Shari Lewis with Lamb Chop & Charlie Horse
In 1952, a 19 year-old named Shari Lewis won first prize on the CBS television show, Arthur Godfrey’s Talent Scouts, the first step towards launching her career as a children’s TV host. She is mostly remembered for her talents as a ventriloquist and her loveable hand puppets, ‘Lamb Chop’, ‘Charlie Horse’, ‘Hush Puppy’ and ‘Wing Ding’. Film director Garry Marshall was a gag writer when he and his writing partner Fred Freeman were asked to write material for her shows in the fifties. He recalled how pleasant she was, offering the men coffee or tea and saying how funny their jokes were. But then her puppet, ‘Lamb Chop’, would yell at them. ‘Boys, these pages are not funny at all. You can do better than this.’ At subsequent meetings with Shari, the girl would offer them donuts and be as sweet as could be, until ‘Lamb Chop’ recommenced yelling at them: ‘We don’t do satire. Write better!’ Following another similarly bizarre meeting, Fred made a decision. ‘We are done’, he told Shari. ‘I can’t write for a piece of cloth any longer.’ Garry concurred.
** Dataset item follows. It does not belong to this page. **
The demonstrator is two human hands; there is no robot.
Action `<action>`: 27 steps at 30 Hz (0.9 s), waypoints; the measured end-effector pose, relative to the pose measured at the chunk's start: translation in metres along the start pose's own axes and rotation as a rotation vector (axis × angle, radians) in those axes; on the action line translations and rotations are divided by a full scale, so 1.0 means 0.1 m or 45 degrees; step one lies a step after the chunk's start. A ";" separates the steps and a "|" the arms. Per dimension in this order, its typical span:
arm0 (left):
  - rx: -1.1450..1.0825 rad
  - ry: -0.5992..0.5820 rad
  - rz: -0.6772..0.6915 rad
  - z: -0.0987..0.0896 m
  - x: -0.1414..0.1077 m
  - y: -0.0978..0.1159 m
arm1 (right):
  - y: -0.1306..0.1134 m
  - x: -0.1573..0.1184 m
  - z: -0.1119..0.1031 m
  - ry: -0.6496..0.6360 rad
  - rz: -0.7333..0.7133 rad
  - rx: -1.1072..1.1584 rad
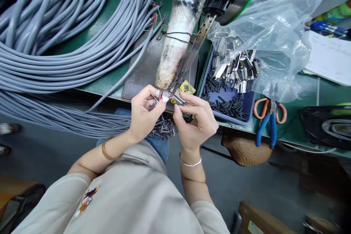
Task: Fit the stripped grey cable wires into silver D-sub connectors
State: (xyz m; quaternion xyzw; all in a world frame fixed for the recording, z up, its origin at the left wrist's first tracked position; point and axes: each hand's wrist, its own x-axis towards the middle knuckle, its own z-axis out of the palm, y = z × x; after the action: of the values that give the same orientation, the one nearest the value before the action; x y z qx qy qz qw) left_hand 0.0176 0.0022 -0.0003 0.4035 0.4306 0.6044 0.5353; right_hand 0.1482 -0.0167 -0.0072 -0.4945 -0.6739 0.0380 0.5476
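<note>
My left hand pinches thin coloured wires, with small white covers on the fingertips. To its right, my right hand grips a metal multi-pin connector between thumb and fingers. Wires and connector are close together; whether they touch is too small to tell. A slotted metal rod, which looks like a soldering iron, slopes down to the connector. Beside it a white tube with a scorched end hangs over the work. A yellow piece lies just behind the connector.
Thick bundles of grey cable cover the left of the green bench. A blue tray holds loose connectors and short black tubes, partly under a clear plastic bag. Cutters lie at the bench edge. Wired connectors hang below my hands.
</note>
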 end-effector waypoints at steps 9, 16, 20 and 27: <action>0.026 -0.028 0.021 -0.04 -0.03 -0.02 | 0.02 -0.06 -0.01 -0.032 0.007 0.004; 0.090 -0.029 0.046 -0.04 -0.05 -0.04 | 0.03 -0.05 -0.01 -0.042 0.035 0.010; 0.126 -0.012 0.027 -0.04 -0.04 -0.03 | 0.05 -0.03 0.00 -0.055 0.002 -0.012; 0.157 0.024 0.034 -0.03 -0.05 0.00 | 0.02 0.03 0.01 -0.036 -0.024 -0.061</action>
State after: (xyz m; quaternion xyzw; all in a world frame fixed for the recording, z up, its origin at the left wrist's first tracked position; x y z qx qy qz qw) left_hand 0.0147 -0.0026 -0.0010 0.4357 0.4666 0.5876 0.4972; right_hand 0.1492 -0.0132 -0.0063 -0.5006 -0.6869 0.0235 0.5263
George Montgomery & wife Dinah Shore
Dinah with Frank Sinatra
In 1961, George Montgomery went off to the Philippines to make a B-feature titled Samar. While there he entered into a torrid affair with one of his co-stars, Israeli beauty Ziva Rodann, a relationship that went on for eight months. It appears he also became intimately involved with his other co-star, the lovely Joan O’Brien. Back home in California his wife, singer a TV star Dinah Shore, learned of his infidelity and sued for divorce, bringing to an end their 18-year marriage. The much-beloved Dinah had become somewhat of an icon, ever since the days when she was presented with the USO Medallion Award as the first entertainer to visit American GIs on the front lines during World War Two. She, too, was known to have had at least one lover during her marriage to Montgomery, a long-standing affair with none other than Frank Sinatra. After her divorce there were relationships with singer Eddie Fisher, comedian Dick Martin and actor Rod Taylor. Then, later in her life, Burt Reynolds came along.
Part of the 20th Century Fox backlot
Century City was once the backlot of Twentieth Century Fox. When Fox had a string of movie disasters in the fifties and sixties, most notably Cleopatra (1963), it became necessary to sell off the 180-acre backlot to Alcoa who turned it into Century City. Cleopatra was originally budgeted at $2 million but by the time it was completed the cost had escalated to a staggering $44 million! The movie’s star, Liz Taylor, scarcely helped the situation, milking every cent she could from the studio’s coffers and then some.